人を隠すことは案内人の仕事ではないが希望の場所へ案内してくれというのであればそれは案内人の仕事だ。
「……人目のつかない場所と言うと?」
「ここの住民の多くも知らない場所が良い。そう言う場所はあるか?」
「あることはありますよ、こんな街ですから。けれどもそれ相応の……」
「対価は払う」
それならばとエリィはいくつか当てを考えた。人が知らない場所でもエリィはいくつか知っている。

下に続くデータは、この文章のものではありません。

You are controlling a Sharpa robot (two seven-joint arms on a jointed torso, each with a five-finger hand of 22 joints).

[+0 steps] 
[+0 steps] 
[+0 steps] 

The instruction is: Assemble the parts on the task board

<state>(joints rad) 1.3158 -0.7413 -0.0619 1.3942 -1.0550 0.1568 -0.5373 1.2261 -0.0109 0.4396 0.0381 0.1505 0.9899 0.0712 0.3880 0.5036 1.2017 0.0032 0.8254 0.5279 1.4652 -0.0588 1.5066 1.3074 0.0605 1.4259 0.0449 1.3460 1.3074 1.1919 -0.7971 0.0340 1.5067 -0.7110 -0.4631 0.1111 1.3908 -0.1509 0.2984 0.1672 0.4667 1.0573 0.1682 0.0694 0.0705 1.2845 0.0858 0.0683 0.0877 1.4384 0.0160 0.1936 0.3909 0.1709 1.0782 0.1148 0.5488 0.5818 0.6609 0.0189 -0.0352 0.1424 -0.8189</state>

「わかりました。けれどもこの嵐です。外に出るのは得策ではないかと」
「いや、頼みたい」
何故そんなに急くのか、そう聞きたかったがエリィは聞かない。それは案内人の仕事ではないからだ。
エリィが黙って男を見ると彼は口を開いた。
「もちろん対価は払う」
「わかりました。でもこの嵐の中その場所へ行くには少し厳しいものがございます。なので明日の早朝までは近くの別の場所へご案内でもよろしいですか?」
「人が来ない場所か?」
「えぇ」
そう答えるが男は念を押すようにエリィをじっと見てきたので、エリィは小さく頷いた。
それならと男が立ち上がり玄関から出ようとするとエリィはそれを引き止め、自室に一度向かい必要なものを手に取った。
「こちらはあなたへ」
そう男に手渡したのは目の細かい手巾だ。
「なんだこれは」
「そちらの外套の襟の高さでは口元はなかなか隠しづらいかと。少しだけ歩きますので使ってください」
そう言って濃紺の外套を羽織り家の外に出た。
外に出ると砂嵐だ。
目を細め何とかと言った形で目的の場所へ向かう。
目的の場所はエリィの住む建物のちょうど裏側にある、細い路地からさらに一本入った場所だ。天気が良ければすぐそこ、といった場所だが今日の天気ではそこすらも遠く感じる。
時折ちゃんと男が後ろについてきているかを確認しながら暗闇の中その場所へ向かった。
「こちらへどうぞ」
自宅から持ってきていた鍵で扉を開け、男を中へ入るように促す。
その場所に入ると随分と真っ暗だ。
エリィはポケットからマッチを取り出し、壁に設置されているランプに火を灯した。
ぼんやりと浮かび上がったその場所は、人一人が寝泊まりするにはちょうど良いサイズの部屋だった。
「ここは?」
男が聞く。
「普段は使っておりません。旅人が多い時期、宿に入りきらなくなってしまった時にだけ私がお貸ししてる部屋です」
部屋には大きくはないがベッドも置いてあり、定期的に手入れをしているため埃っぽくもない。
「十分だ。礼を言う」
その言葉にエリィは軽く頭を下げその場を後にしようとすると、男が声をかけた。
「何も聞かないのか?」
「何をですか?」
「どうして、と」
「私はただの案内人です。お客様がご希望された場所へと連れて行くだけ。それ以上のことを知る必要はないかと」
「信用できそうだな」
「ありがとうございます。では」
そう言ってエリィはまた砂嵐の中、自宅へと戻る。
(面倒そうだ)
砂嵐の中、一人思う。
やはりこの時期に来る旅人は物好きか訳ありだ。今回は訳ありというところだろう。あまり深く関わると良いことはない。ただ自分の仕事を務めるだけだ。
濃紺の外套に砂を当てながら、夜の誰もいない道を歩いて行った。